__Your task__
Pull each line containing "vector" out of the listing below.

__Data shown__

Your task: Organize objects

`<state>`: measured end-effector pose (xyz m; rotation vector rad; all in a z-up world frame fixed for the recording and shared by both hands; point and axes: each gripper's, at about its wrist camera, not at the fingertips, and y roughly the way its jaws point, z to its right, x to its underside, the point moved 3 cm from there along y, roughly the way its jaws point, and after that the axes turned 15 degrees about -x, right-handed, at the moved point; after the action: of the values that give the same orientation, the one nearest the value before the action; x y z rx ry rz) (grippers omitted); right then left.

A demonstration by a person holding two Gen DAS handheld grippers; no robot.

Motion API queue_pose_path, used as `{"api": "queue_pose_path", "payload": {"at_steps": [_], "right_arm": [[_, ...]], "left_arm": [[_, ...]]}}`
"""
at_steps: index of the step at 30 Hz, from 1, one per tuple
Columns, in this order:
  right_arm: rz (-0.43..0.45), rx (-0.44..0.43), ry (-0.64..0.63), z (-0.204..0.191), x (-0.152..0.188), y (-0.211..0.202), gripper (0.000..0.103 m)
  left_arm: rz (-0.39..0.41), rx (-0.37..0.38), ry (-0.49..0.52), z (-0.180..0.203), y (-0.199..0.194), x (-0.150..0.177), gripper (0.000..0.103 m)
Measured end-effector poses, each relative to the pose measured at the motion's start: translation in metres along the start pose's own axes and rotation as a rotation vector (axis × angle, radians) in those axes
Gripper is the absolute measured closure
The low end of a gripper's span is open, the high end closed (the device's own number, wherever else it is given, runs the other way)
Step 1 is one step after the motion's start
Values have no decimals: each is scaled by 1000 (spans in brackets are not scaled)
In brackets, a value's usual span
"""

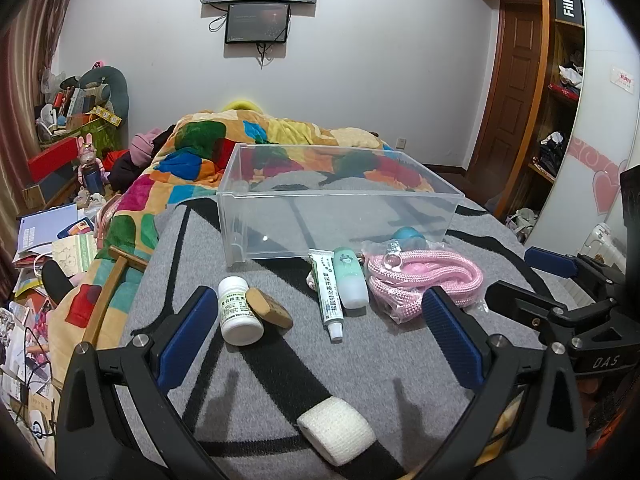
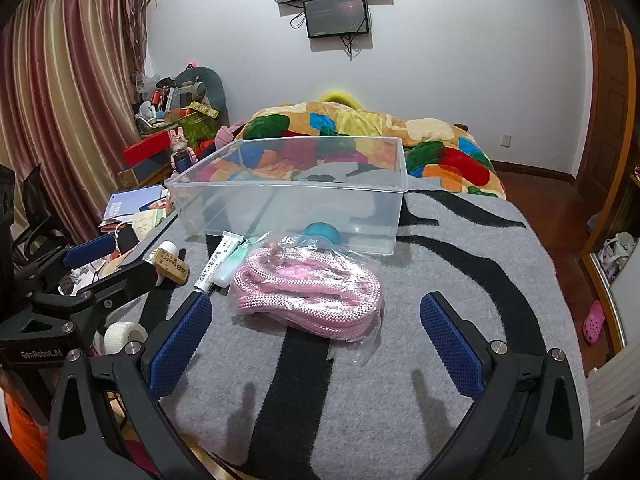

__Exercise output__
`<state>`: measured end-effector pose (xyz m; rotation vector rad; all in a z-up world frame fixed for the recording and shared by both hands; point and axes: each gripper's, at about its wrist camera, not at the fingertips, and y roughly the way its jaws point, z to its right, x to its underside, the point moved 3 cm from there along y, roughly the way its jaws point, and after that the axes turned 15 degrees about -x, right-handed, at the moved point; after the action: of the values that give the same orientation, the one nearest the value before the action; x y z rx ry rz) (grippers omitted); right then left.
Measured end-effector poses, each relative to the pose measured at the motion's start: translation in metres along the start pose's own axes and rotation as a rotation vector (axis × angle, radians) in those axes

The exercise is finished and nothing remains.